- Map of Baden-Württemberg highlighting Stuttgart
- Country: Germany
- State: Baden-Württemberg
- Region seat: Stuttgart

Government
- • District President: Susanne Bay (Greens)

Area
- • Total: 10,155.76 km^{2} (3,921.16 sq mi)

Population (31 December 2024)
- • Total: 4,167,550
- • Density: 410.363/km^{2} (1,062.84/sq mi)

GDP
- • Total: €285.396 billion (2024)
- • Per capita: €68,342 (2024)
- Website: https://rp.baden-wuerttemberg.de/rps/Seiten/default.aspx

= Stuttgart (region) =

Stuttgart is one of the four administrative districts (Regierungsbezirke) of Baden-Württemberg, Germany, located in the north-east of the state of Baden-Württemberg, in the southwestern part of Germany.

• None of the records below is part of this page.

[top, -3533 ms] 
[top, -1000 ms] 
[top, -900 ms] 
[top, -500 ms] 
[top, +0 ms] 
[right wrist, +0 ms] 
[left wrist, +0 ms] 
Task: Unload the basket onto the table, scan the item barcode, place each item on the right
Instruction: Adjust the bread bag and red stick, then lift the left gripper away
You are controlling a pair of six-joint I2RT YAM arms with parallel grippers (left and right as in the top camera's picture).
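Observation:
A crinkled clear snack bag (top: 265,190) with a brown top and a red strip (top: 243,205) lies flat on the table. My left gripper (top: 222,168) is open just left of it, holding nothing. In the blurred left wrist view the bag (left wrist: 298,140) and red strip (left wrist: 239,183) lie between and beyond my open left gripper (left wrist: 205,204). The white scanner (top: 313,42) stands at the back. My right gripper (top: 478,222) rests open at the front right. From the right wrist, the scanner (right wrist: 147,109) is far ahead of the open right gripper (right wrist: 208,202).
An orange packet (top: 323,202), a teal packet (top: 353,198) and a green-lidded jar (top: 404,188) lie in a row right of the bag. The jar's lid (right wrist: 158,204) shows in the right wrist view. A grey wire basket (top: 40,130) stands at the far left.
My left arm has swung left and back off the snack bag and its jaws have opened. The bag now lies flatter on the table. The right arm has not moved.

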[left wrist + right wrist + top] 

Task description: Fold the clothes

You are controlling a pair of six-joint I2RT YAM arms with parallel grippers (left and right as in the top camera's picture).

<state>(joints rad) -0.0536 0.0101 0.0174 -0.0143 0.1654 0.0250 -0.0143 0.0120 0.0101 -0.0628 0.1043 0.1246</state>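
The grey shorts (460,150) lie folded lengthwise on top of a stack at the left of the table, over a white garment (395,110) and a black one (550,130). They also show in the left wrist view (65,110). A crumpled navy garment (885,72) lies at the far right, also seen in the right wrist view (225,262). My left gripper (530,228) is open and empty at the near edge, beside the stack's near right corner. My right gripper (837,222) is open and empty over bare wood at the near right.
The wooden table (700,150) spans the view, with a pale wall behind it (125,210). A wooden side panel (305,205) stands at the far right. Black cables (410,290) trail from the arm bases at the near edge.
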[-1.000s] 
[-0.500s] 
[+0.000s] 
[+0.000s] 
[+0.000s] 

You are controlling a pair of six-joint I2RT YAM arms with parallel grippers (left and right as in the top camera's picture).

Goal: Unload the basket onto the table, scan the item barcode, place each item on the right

It is sub-divided into the three regions: Heilbronn-Franken, Ostwürttemberg and Stuttgart.

| Kreise (districts) | Kreisfreie Städte (district-free towns) |
| # Böblingen # Esslingen # Göppingen # Heidenheim # Heilbronn # Hohenlohe # Ludwigsburg # Main-Tauber # Ostalbkreis # Rems-Murr # Schwäbisch Hall | # Heilbronn # Stuttgart |

The districts of Böblingen, Esslingen, Ludwigsburg, Rems-Murr and Göppingen form with the city of Stuttgart the Verband Region Stuttgart with a directly elected regional assembly (Regionalversammlung).

== Economy ==
The Gross domestic product (GDP) of the region was 213.4 billion € in 2018, accounting for 6.4% of German economic output. GDP per capita adjusted for purchasing power was 47,400 € or 157% of the EU27 average in the same year. The GDP per employee was 123% of the EU average. This makes it one of the wealthiest regions in Germany and Europe.

The region is served by Stuttgart Airport, it is the sixth busiest airport in Germany with 91
million passengers having passed through its doors in 2024.